Par corollaire, l’attaque de M. Bettane n’est pas totalement injustifiée. Si vanter le vin naturel revient à valoriser de mauvais vins sous couvert d’une philosophie, aussi positive fusse-t-elle, est une aberration, à l’inverse, ne jurer que par les notes de Parker, un certain type d’agriculture, de méthode de vendange, l’âge du propriétaire ou la couleur des yeux du maître de chai est tout aussi crétin. Un film n’est pas meilleur s’il est tourné en pellicule ou en numérique, et le noir & blanc n’est pas gage de qualité.

casablanca

Ici, c’est du bon, très bon noir et blanc !

Définir que quelque chose est bon ou mauvais a priori dans le monde du vin paraît aberrant. N’est-ce pas un univers que l’on aime justement pour sa complexité ? Et classifier a priori ne revient-il pas à se renfermer ? A réduire le champ de ses possibles, mais aussi son monde (c’est décidé, maintenant je ne traîne qu’avec des amateurs de vins naturels/bio/parkerisés/du Nouveau Monde – rayez la mention inutile -, les autres sont de sombres abrutis) ? Et donc à renier finalement cette notion de partage, si importante aux yeux de tous dans le monde du vin ?

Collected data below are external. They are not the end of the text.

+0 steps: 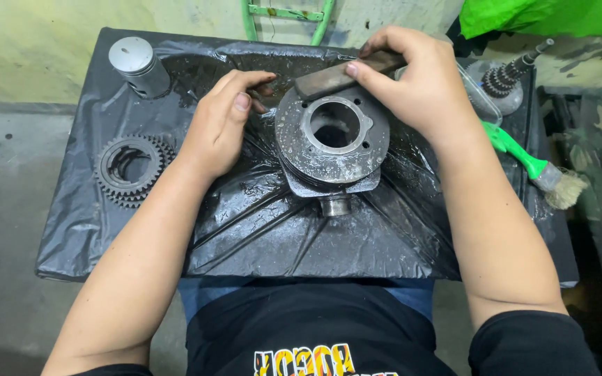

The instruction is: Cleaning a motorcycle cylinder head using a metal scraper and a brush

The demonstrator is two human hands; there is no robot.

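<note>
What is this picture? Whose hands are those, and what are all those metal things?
The camera sits on a person's head and looks down, so you see that person's own two arms and hands. They work over a small table covered with a black plastic sheet. In the middle stands a round grey metal engine part with a big hole through it. The left hand rests against its side. The right hand holds a flat dark block lying on the part's top rim. To the left lie a toothed gear and a shiny metal cylinder. To the right are a brush with a green handle and a shaft with small gears.
</note>
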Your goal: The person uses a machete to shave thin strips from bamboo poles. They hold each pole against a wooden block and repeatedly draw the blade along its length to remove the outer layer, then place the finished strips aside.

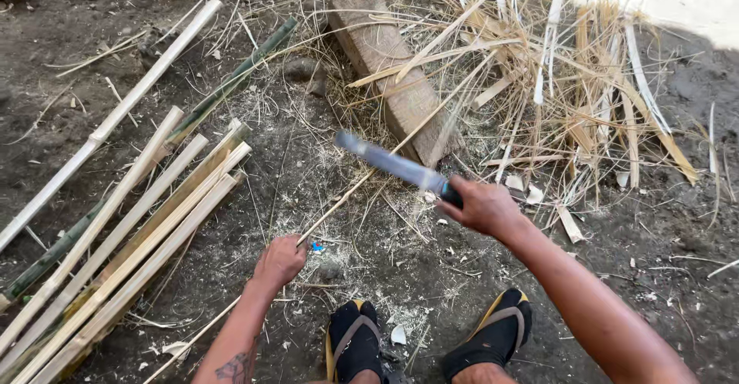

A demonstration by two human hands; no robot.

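Observation:
My right hand [483, 205] grips the dark handle of a long machete [392, 164], whose blurred blade points up and left over the ground. My left hand [280, 259] is closed around a thin bamboo strip [362, 180]. That strip runs from the lower left, through my fist, up and right across a wooden block [389, 68]. The blade hovers just above the strip, near the block's lower end. My two feet in black and yellow sandals [354, 338] sit below the hands.
Several split bamboo slats [131, 238] lie in a pile at the left, with a long pale pole [123, 107] and a green stem [231, 84] beside them. Dry shavings and strips [570, 84] are heaped at the upper right. Bare dirt is all around.

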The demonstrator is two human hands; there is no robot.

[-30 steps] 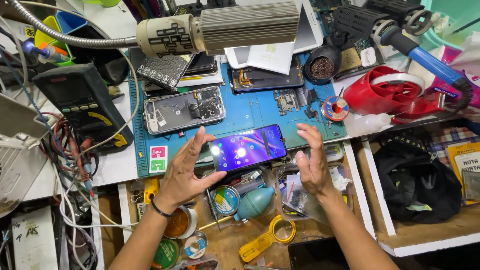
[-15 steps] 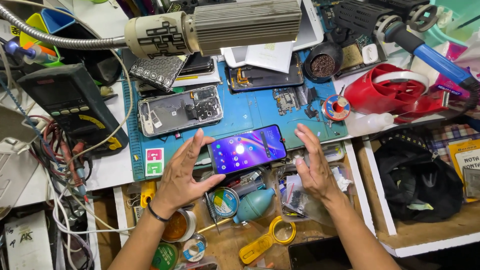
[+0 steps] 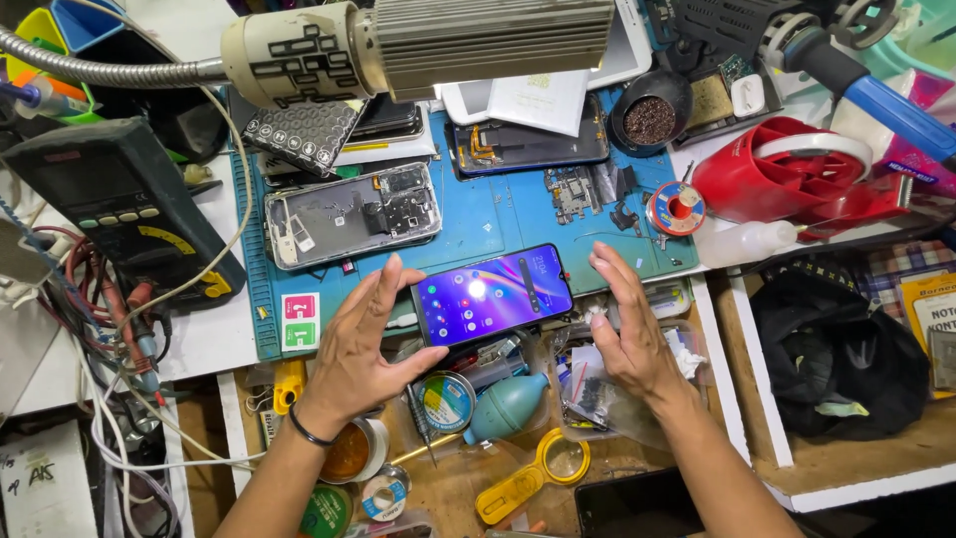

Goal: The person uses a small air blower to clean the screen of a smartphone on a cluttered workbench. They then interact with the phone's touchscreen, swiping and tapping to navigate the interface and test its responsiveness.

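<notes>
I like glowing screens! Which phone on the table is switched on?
The phone between the hands, at the blue mat's near edge. Its screen glows purple with icons. The opened phone shows bare insides, and the dark phone shows nothing.

Both your arms are bare all the way up to the bottom edge of the shot, no sleeves, no gloves. Your left hand (image 3: pixel 363 349) has a thin dark band around the wrist, looks like a plain bangle or cord. Your right hand (image 3: pixel 627 334) has nothing on the wrist, and I can't spot rings on either one. Nails look short.
</notes>
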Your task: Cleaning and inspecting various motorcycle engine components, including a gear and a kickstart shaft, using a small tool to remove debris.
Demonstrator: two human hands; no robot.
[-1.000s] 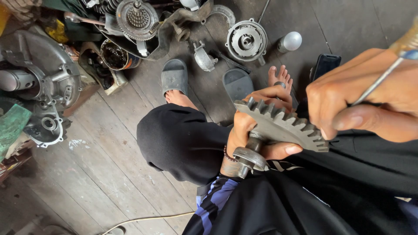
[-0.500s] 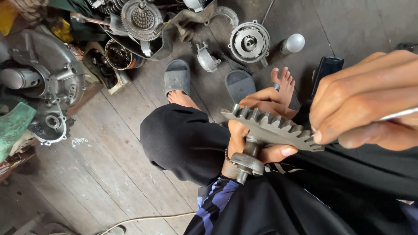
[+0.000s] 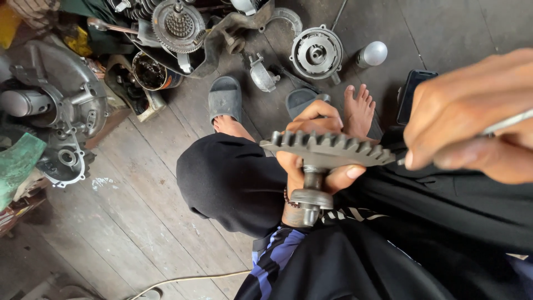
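Worn floorboards point(image 3: 127, 222) strewn with engine parts lie beneath a seated person in black. Over the lap, the left hand point(image 3: 311, 161) clamps a toothed sector gear point(image 3: 327, 149) on its shaft, while the right hand point(image 3: 472, 122) pinches a thin metal tool point(image 3: 508, 123) at the teeth. A slip of the tool could likely jab the left thumb, or the gear could drop onto the bare foot point(image 3: 358, 108).

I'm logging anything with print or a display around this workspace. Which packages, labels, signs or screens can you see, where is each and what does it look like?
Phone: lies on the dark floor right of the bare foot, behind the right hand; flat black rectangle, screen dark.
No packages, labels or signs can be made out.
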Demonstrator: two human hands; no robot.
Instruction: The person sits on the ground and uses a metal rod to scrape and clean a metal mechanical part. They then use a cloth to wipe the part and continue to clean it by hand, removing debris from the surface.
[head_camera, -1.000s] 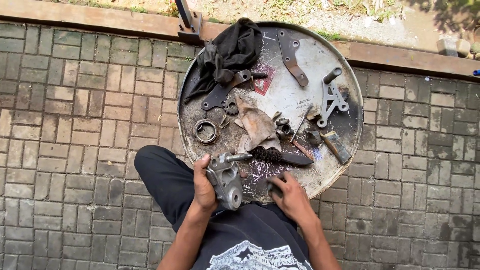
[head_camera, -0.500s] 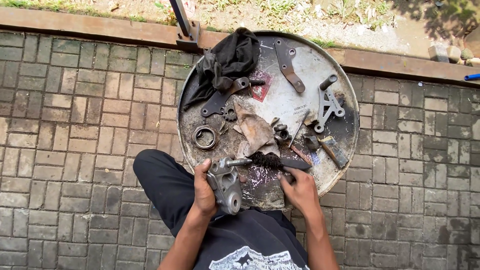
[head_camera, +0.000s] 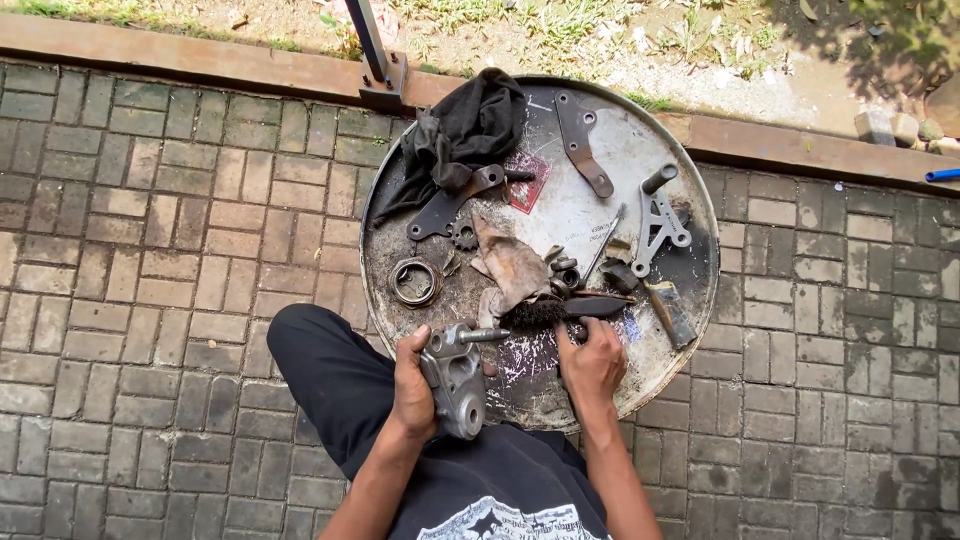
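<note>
I see my left hand (head_camera: 412, 388), low and a little left of centre in the frame, wrapped around a grey cast-metal housing (head_camera: 457, 380) with a short shaft sticking out toward the right; the part sits just right of the palm, over the near edge of the round metal tray (head_camera: 620, 140). That tray is a shallow, scuffed, grimy steel disc lying on brick paving (head_camera: 150, 250). On its left side rest a dull metal ring (head_camera: 414, 281), a small toothed sprocket (head_camera: 463, 235), a dark flat bracket (head_camera: 452, 201) and a crumpled black cloth (head_camera: 465, 130) (piled at the upper rim). Toward the middle lies a stained tan rag (head_camera: 510, 268), and below it a dark bristled brush (head_camera: 565, 309). My right hand (head_camera: 592, 362) lies just under that brush, fingers curled and reaching up to its handle; I cannot tell whether it actually grips it. Farther right are a long brown perforated strap (head_camera: 581, 145) and a pale forked aluminium bracket (head_camera: 657, 220).
</note>
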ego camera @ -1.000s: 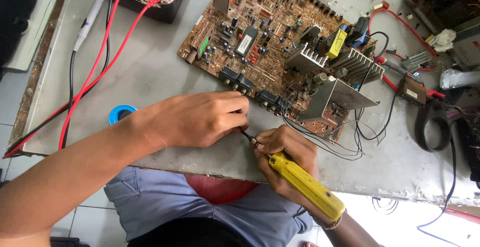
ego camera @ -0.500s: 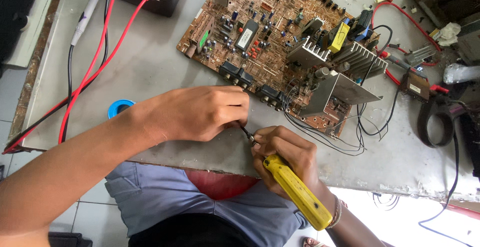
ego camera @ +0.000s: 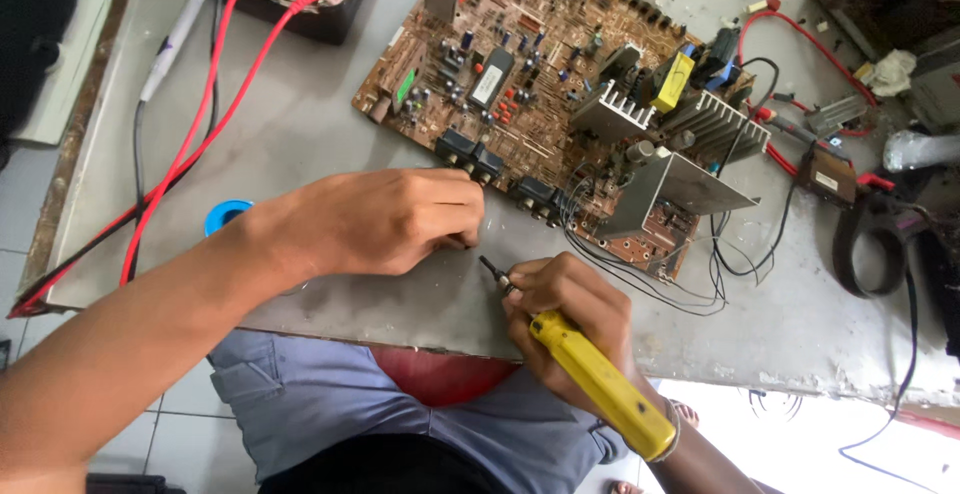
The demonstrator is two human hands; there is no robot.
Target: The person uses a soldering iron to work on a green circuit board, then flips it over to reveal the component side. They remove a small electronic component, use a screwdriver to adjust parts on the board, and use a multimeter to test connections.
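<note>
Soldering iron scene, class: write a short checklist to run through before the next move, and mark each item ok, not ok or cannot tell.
1. Right hand has a firm grip on the yellow soldering iron: ok.
2. Iron tip is clear of the left hand: ok, a small gap shows.
3. Item pinched under the left fingers can be identified: cannot tell, it is hidden.
4. Circuit board lies flat on the grey table: ok.
5. Loose black wires stay off the tip: ok, though they are close to the right hand.
6. Iron is hot: cannot tell.
</note>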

J’aime passer du temps dans des bars à vins naturels (comme dans ceux spécialisés dans les vins du Nouveau Monde d’ailleurs), mais j’adore aussi user mes fonds de culottes dans d’autres bars à vins qui font de tout. Car j’aime le vin, et aimer le vin, c’est le découvrir, en découvrir toutes les facettes, découvrir ce que l’on aime et ce que l’on n’aime pas. C’est justement aller au-devant de l’expérience, pour profiter, prendre du plaisir et se marrer avec des gens que l’on aime. Et le communautarisme, qu’il soit politique, religieux ou oenophilique ne m’a jamais fait marrer.